You have elevated Liver enzymes
Because Ferritin is stored in liver cells, when there is liver damage for any cause Ferritin can be an indirect measurement of liver disease. Studies have shown a correlation between elevated serum iron and non-alcoholic fatty liver disease. In fact, iron overload is present in about one-third of patients with non-alcoholic fatty liver disease5. Studies also show that Ferritin can be a alternate marker for the presence of Hepatitis B and C6. Iron depletion therapy, such as with a phlebotomy discussed further below, may improve the metabolic complications and elevated liver enzymes in patients with fatty liver disease6.
You have Type 2 Diabetes
There are numerous studies that associate Iron overload and Type 2 diabetes. This doesn’t mean that the high Ferritin value or Hemochromatosis is causing one to develop diabetes, but does indicate that it is a side effect and can accelerate inflammation and/or affect one’s ability to control the diabetes naturally. The iron can deposit in the pancreas and can cause a decrease in insulin production. Data has shown that high ferritin approximately doubles the risk for metabolic syndrome after accounting for age, race, alcohol, and smoking7.
TIP: Insulin sensitivity can improve when Iron levels are lowered. The findings in a study published by the American Diabetes Association suggests that bloodletting (therapeutic phlebotomy) might contribute as an adjuvant treatment in patients who have type 2 diabetes with increased ferritin concentrations7. The effects of bloodletting in this study indicated that the changes in insulin sensitivity were maintained even 1 year after the procedure8.

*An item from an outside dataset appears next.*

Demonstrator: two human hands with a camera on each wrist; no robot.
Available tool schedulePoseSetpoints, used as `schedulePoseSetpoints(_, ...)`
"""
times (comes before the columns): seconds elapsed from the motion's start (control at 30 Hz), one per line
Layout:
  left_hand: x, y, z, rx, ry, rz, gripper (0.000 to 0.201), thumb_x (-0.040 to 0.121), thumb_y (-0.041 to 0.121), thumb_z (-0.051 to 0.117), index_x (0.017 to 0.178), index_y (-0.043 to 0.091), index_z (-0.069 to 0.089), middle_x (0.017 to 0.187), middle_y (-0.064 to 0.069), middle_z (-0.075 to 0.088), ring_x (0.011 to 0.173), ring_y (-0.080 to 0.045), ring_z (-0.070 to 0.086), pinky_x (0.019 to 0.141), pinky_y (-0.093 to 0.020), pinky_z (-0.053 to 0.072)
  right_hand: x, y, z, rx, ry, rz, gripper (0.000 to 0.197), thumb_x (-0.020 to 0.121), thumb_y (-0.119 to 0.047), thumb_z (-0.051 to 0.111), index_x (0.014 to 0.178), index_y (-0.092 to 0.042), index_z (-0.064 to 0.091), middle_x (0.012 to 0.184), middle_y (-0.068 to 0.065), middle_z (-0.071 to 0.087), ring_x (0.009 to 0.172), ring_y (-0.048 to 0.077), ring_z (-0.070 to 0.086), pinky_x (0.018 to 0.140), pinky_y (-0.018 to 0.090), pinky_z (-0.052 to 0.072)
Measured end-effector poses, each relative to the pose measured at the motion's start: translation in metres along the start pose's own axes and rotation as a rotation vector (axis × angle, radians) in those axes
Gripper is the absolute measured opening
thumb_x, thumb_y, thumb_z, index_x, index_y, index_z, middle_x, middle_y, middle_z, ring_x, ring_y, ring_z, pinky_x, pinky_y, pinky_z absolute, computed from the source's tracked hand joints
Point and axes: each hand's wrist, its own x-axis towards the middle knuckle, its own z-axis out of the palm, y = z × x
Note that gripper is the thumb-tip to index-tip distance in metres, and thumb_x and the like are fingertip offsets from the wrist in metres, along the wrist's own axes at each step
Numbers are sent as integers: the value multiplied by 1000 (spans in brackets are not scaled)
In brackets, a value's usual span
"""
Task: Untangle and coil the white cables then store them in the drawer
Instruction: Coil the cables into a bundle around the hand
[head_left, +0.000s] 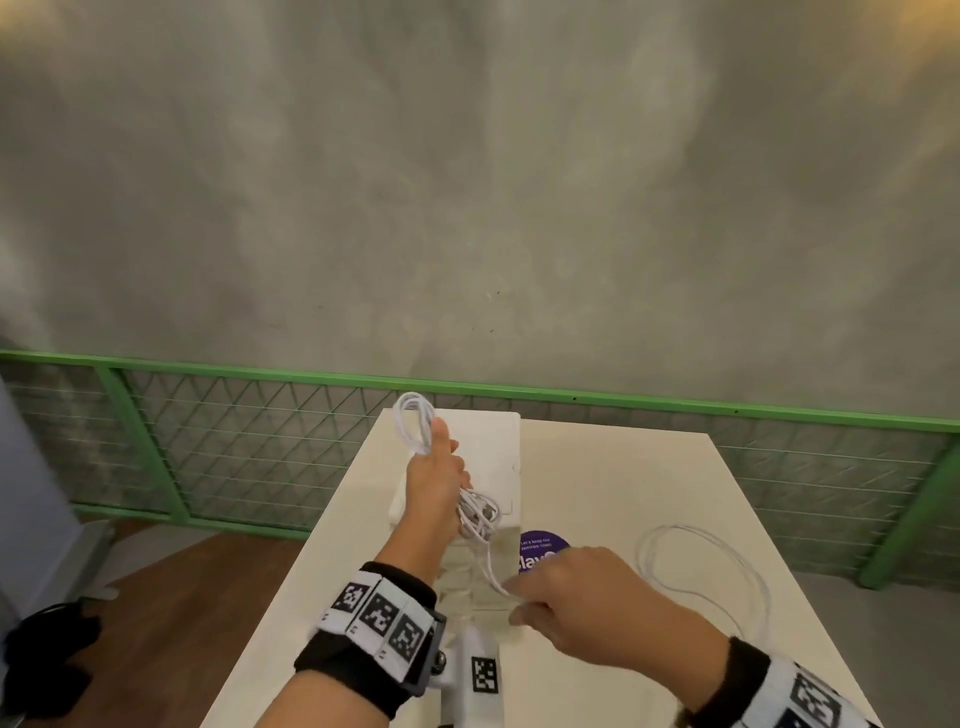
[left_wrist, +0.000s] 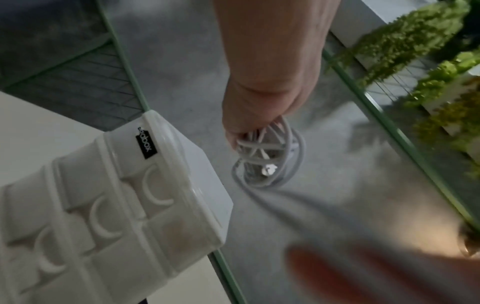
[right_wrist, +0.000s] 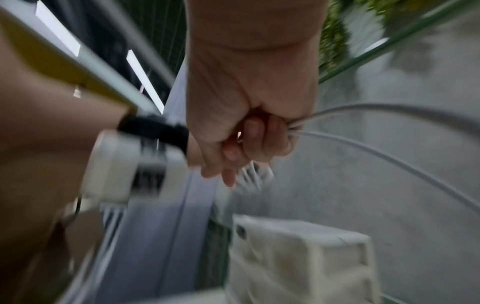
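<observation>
Nearest me, the right hand (head_left: 582, 603) pinches a loose strand of white cable (head_left: 488, 566) above the counter (head_left: 322, 597), keeping it taut, I'd say, so it feeds cleanly. Toward the counter's right edge, the slack (head_left: 701, 571) lies in wide loops, free to pay out. Farther on, the left hand (head_left: 436, 467) grips the gathered coil (head_left: 413, 421), raised over the white drawer unit (head_left: 498, 447) at the far edge, so turns stack without snagging. No drawer looks open yet.
</observation>
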Motion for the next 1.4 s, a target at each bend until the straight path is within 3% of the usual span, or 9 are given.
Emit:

You have abnormal heart rhythm
High iron has been suggested as a risk factor for heart attacks as well as patients with atrial fibrillation. One study published in the American Journal of Epidemiology concluded that male participants who are considered regular blood donors have an 88% lower risk of a heart attack9. For women under 55, those that have had irregular life-long menstrual cycles had a higher risk for a heart attack10. Both studies indicate that regular blood loss, either from phlebotomy or menses, protects against heart attacks.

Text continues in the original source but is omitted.